Scan the records for "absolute" and copy each line that contains it.

#### Data to process ####

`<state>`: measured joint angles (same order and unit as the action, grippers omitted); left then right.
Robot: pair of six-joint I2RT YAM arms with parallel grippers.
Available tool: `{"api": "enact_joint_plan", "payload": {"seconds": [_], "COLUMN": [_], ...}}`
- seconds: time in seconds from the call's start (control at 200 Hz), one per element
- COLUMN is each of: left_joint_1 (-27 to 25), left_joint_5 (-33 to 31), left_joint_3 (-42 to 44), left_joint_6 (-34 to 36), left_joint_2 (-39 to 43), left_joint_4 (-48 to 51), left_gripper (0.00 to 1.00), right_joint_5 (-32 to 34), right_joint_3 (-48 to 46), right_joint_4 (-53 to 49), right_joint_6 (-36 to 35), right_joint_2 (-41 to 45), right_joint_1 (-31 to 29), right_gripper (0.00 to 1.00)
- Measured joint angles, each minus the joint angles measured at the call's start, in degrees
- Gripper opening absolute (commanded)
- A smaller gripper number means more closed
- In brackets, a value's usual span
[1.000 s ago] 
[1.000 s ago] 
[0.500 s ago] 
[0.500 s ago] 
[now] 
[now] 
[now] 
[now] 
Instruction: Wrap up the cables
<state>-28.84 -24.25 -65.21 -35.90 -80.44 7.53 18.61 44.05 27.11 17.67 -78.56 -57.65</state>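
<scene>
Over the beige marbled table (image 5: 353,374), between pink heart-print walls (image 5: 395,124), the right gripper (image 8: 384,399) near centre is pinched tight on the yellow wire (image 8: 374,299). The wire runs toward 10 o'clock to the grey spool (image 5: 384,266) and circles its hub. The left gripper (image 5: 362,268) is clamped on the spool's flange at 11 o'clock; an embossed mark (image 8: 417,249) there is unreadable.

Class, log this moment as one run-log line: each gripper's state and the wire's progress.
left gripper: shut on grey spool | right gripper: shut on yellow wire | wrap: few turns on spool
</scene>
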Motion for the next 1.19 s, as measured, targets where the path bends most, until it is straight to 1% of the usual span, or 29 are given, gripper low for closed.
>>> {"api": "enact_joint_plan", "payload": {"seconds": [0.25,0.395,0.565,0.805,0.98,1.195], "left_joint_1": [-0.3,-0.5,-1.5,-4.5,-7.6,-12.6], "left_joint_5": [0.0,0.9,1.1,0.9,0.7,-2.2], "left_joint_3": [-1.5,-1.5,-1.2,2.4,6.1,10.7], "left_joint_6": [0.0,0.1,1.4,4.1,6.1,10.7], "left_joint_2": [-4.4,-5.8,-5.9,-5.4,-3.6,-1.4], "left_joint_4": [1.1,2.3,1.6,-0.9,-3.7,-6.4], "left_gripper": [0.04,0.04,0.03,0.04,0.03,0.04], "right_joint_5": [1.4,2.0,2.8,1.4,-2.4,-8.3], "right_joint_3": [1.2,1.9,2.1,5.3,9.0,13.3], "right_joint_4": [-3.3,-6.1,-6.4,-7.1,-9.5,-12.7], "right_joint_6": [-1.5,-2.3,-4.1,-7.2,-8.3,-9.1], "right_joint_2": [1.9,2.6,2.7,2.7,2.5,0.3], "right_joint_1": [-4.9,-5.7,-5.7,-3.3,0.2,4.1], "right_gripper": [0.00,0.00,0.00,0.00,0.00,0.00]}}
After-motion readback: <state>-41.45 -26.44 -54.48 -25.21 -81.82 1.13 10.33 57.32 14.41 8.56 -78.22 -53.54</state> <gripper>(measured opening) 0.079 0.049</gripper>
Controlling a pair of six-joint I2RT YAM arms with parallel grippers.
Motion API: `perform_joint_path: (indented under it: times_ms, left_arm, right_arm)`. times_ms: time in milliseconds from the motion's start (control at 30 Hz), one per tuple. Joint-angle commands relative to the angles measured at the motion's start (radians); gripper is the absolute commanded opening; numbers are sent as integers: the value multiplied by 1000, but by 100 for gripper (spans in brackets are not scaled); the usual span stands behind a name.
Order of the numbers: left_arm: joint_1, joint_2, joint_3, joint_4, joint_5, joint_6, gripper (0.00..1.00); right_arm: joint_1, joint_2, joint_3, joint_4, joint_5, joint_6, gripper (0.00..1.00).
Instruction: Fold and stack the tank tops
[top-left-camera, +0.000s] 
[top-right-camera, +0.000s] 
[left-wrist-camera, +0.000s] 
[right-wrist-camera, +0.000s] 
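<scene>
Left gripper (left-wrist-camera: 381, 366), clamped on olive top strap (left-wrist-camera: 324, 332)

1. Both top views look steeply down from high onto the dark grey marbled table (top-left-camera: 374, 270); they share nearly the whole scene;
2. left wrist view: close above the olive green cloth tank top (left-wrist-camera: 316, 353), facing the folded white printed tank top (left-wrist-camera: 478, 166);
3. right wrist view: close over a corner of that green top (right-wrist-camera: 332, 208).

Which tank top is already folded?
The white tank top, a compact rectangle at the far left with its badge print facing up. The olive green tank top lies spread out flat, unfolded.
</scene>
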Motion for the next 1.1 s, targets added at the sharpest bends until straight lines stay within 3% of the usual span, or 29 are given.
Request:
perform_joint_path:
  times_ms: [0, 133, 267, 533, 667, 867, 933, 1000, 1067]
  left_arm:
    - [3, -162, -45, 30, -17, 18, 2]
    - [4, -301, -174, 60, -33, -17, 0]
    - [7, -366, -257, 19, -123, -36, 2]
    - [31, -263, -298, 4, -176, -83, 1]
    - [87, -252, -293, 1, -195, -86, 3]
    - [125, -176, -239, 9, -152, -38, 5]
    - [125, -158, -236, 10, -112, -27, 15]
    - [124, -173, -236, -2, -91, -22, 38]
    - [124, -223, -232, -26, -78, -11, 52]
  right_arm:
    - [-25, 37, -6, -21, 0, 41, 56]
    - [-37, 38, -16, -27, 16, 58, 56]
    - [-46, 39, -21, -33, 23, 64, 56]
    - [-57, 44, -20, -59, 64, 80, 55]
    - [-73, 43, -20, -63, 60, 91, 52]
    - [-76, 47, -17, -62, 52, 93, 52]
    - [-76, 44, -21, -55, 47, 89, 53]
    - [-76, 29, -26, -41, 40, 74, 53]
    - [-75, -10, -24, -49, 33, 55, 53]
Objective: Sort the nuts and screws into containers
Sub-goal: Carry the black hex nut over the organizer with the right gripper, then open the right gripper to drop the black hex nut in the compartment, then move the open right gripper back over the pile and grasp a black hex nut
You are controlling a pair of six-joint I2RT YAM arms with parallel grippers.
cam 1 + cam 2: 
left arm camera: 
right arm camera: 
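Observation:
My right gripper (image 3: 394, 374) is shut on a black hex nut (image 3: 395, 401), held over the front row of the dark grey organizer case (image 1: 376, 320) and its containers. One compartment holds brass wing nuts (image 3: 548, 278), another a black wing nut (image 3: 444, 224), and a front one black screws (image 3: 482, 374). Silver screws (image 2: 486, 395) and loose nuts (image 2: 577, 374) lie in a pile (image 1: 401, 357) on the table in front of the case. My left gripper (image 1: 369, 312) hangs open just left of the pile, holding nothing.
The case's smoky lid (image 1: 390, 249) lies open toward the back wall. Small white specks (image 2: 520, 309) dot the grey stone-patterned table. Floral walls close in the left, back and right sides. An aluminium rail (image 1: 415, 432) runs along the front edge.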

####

| Response to this exercise |
- Gripper opening absolute (commanded)
Motion API: `perform_joint_path: (indented under it: times_ms, left_arm, right_arm)`. times_ms: time in milliseconds from the motion's start (control at 30 Hz), one per tuple. Joint-angle commands relative to the angles measured at the motion's start (radians); gripper is the absolute commanded opening; numbers are sent as integers: the value multiplied by 1000, but by 100 for gripper (spans in brackets are not scaled); the usual span stands behind a name.

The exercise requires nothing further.